The service from https://www.imgix.com/ might actually be perfect for that setting. You can host your base images (without text) at their site for relatively cheap money (3$ per thousand) and have all requests go to their service. Their API allows for quite a bit of image transformation before delivery, so you could either have the text rendered in on the fly by them or blend the base image with a (mostly transparent) text image on the fly.
It will cost money but also save a lot of trouble. The service not being used a lot makes it actually cheaper. Besides the storage for the base images, they only charge by traffic.

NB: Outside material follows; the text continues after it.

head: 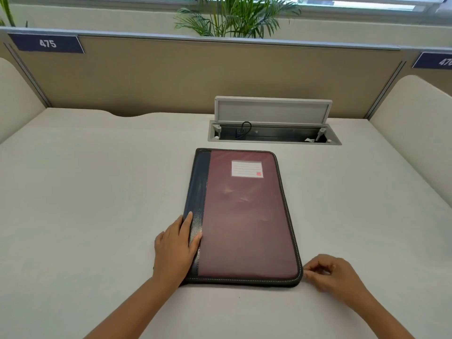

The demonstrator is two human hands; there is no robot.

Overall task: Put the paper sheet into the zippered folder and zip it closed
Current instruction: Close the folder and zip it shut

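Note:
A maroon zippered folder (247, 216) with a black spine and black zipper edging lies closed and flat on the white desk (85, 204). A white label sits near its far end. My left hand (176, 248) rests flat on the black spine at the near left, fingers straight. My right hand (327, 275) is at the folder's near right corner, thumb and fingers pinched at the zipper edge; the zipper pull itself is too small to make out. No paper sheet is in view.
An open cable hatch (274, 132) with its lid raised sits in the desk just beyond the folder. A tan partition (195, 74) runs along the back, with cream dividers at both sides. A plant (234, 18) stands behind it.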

Not sure if it suits you, but have you looked at mozjpeg (https://github.com/mozilla/mozjpeg)? It seems to be the most optimised jpeg compressor out there.
@Spyros : Oh I started to get a look at it long time ago, but then I forgot to test it. I'll do ; thx for the reminder.
@tashbarg : Good to know about this external service. I'll have a look.
It can vary depending on the image content, but I usually can compress/save my JPEG images at 85%, sometimes 87%, with no visible loss of quality compared to the PNG. You might be able to detect a difference if testing in Krita blending modes, but I can't really see the difference with my eyes. And a JPEG file saved at 85% can be surprisingly much smaller than a JPEG saved at 90%.
One day, there will be wide support for a format that's better than JPEG. But for now, in my work, JPEG at +/- 85% quality is good enough for the web. I let people download the lossless PNG if they want to print it.
@Andrew Toskin : Here I saw the difference in my test; and the best option for high quality low resolution is to me 92% , also at this compression the JPG don't do chroma optimisation and I keep the same color intensity. My thumbnails generated by GD on website are probably more lossy ; around 87% .
David,
i'm curious about the WebP artifacts you noticed. Could you send me an example, along with the exact cwebp command-line you used) please? (-> pascal.massimino@gmail.com)
In particular: is it because of the YUV420 chroma downsampling in webp? (and: are you using YUV444 with jpeg, btw?)
thanks!
skal
@skal : Hey, I used Cwebp with -acording to the doc on Google- only the quality flag; and the presets flag photo. I tested over a PNG lossless page @300dpi ( around 2,4K pixels on 3,2K pixels ) , so a big PNG with quality 100 and preset photo. I composited as I tell in the article the compressed Webp over the lossless with a difference blending mode to see the pixels changed and the compression artifact, or color shift. ( you can contrast the difference map to better see the result ) That's how you get the artifact. Webp with this setting had way to much changes compare to JPG with high quality, and the weight was worst.